→ **REQUIREMENT**: Locate the string "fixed" in the listing below. Copy every line where it is found.
[RECORDED DATA Boundary: Start]
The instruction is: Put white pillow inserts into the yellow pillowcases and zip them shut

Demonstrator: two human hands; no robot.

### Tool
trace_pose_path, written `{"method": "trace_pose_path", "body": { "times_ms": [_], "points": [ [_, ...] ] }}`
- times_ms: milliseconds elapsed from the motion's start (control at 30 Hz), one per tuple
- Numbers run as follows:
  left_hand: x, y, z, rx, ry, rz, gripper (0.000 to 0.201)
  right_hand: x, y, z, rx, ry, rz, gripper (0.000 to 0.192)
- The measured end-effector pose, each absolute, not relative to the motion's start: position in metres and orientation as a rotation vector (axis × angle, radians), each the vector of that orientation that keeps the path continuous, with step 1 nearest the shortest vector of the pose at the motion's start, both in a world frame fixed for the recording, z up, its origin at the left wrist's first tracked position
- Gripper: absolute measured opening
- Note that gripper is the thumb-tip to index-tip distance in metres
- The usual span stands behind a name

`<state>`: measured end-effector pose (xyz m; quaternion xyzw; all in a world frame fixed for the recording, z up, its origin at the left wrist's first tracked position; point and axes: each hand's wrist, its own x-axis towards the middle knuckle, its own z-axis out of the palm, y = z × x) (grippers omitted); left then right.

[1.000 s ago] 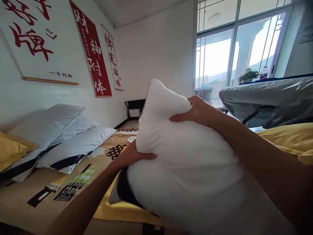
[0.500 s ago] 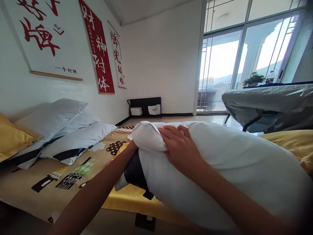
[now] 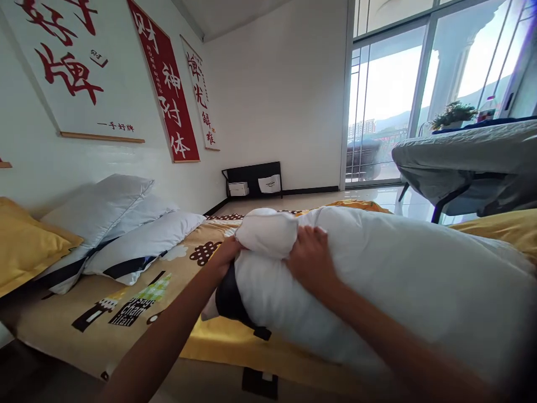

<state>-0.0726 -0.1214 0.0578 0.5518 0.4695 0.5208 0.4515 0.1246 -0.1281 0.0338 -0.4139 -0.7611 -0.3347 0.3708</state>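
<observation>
The right hand (image 3: 310,260) lies on top of the white pillow insert (image 3: 377,280), fingers closed around a bunched corner (image 3: 268,230) of its filling. The left hand (image 3: 226,257) sits at the far-left end of the insert, its grip closed on the edge of a dark and white pillowcase (image 3: 229,299) that shows just under that end. The insert rests lengthwise on the bed (image 3: 126,330), across the yellow patterned sheet.

As a judgement of progress: the pillowcase covers only a small part of the near-left end, while almost the whole insert remains bare, so the work with case and insert appears far from complete. Whether the case goes on or comes off cannot be told.

Farther along the bed, two white pillows (image 3: 126,224) lean against the wall beside a yellow pillow (image 3: 29,246). Beyond, red and white banners (image 3: 165,84) hang on the wall, and a covered table (image 3: 461,162) stands by the window (image 3: 386,101).
</observation>
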Motion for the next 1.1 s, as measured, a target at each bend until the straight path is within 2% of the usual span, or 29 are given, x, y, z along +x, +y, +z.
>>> {"method": "trace_pose_path", "body": {
  "times_ms": [133, 200, 233, 300, 433, 567, 667, 700, 833, 967, 1033, 1100],
  "points": [
    [-0.122, -0.145, 0.044, 1.666, 1.135, 1.131, 0.075, 0.154, -0.096, 0.052, -1.111, -1.801, -0.678, 0.016],
    [-0.147, -0.155, 0.032, 1.773, 1.153, 0.996, 0.084, 0.161, -0.090, 0.060, -1.110, -1.753, -0.629, 0.018],
    [-0.155, -0.160, 0.026, 1.772, 1.170, 0.917, 0.081, 0.162, -0.089, 0.063, -1.112, -1.729, -0.621, 0.018],
    [-0.158, -0.167, 0.014, 1.683, 1.211, 0.828, 0.063, 0.159, -0.090, 0.065, -1.112, -1.710, -0.638, 0.018],
    [-0.113, -0.174, 0.007, 1.456, 1.257, 1.091, 0.039, 0.141, -0.092, 0.055, -1.073, -1.816, -0.776, 0.017],
    [-0.059, -0.171, 0.019, 1.228, 1.134, 1.370, 0.036, 0.129, -0.099, 0.041, -1.006, -1.888, -0.809, 0.017],
    [-0.044, -0.165, 0.024, 1.101, 1.045, 1.440, 0.037, 0.125, -0.113, 0.040, -1.005, -1.926, -0.623, 0.007],
    [-0.043, -0.163, 0.025, 1.076, 1.037, 1.451, 0.037, 0.123, -0.119, 0.040, -1.008, -1.951, -0.529, 0.011],
    [-0.048, -0.161, 0.026, 1.037, 1.030, 1.428, 0.032, 0.112, -0.140, 0.030, -0.985, -2.055, -0.255, 0.054],
    [-0.053, -0.159, 0.035, 1.051, 1.044, 1.259, 0.026, 0.100, -0.144, 0.007, -1.006, -2.153, -0.291, 0.092],
    [-0.054, -0.156, 0.041, 1.069, 1.076, 1.213, 0.023, 0.096, -0.142, -0.002, -1.076, -2.173, -0.346, 0.091],
    [-0.053, -0.152, 0.047, 1.138, 1.149, 1.246, 0.021, 0.092, -0.139, -0.005, -1.146, -2.164, -0.386, 0.075]
  ]
}}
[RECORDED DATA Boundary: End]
→ **RESPONSE FOR THIS EXERCISE**:
- The measured end-effector pose, each absolute, not relative to the motion's start: position in metres and orientation as a rotation vector (axis × angle, radians), each the vector of that orientation that keeps the path continuous, with step 1 nearest the shortest vector of the pose at the motion's start, both in a world frame fixed for the recording, z up, its origin at the left wrist's first tracked position
`<state>`: measured end-effector pose (xyz m; quaternion xyzw; all in a world frame fixed for the recording, z up, its origin at the left wrist's first tracked position; point and axes: each hand's wrist, its own x-axis towards the middle knuckle, its own z-axis out of the palm, y = z × x) (grippers omitted); left then right.

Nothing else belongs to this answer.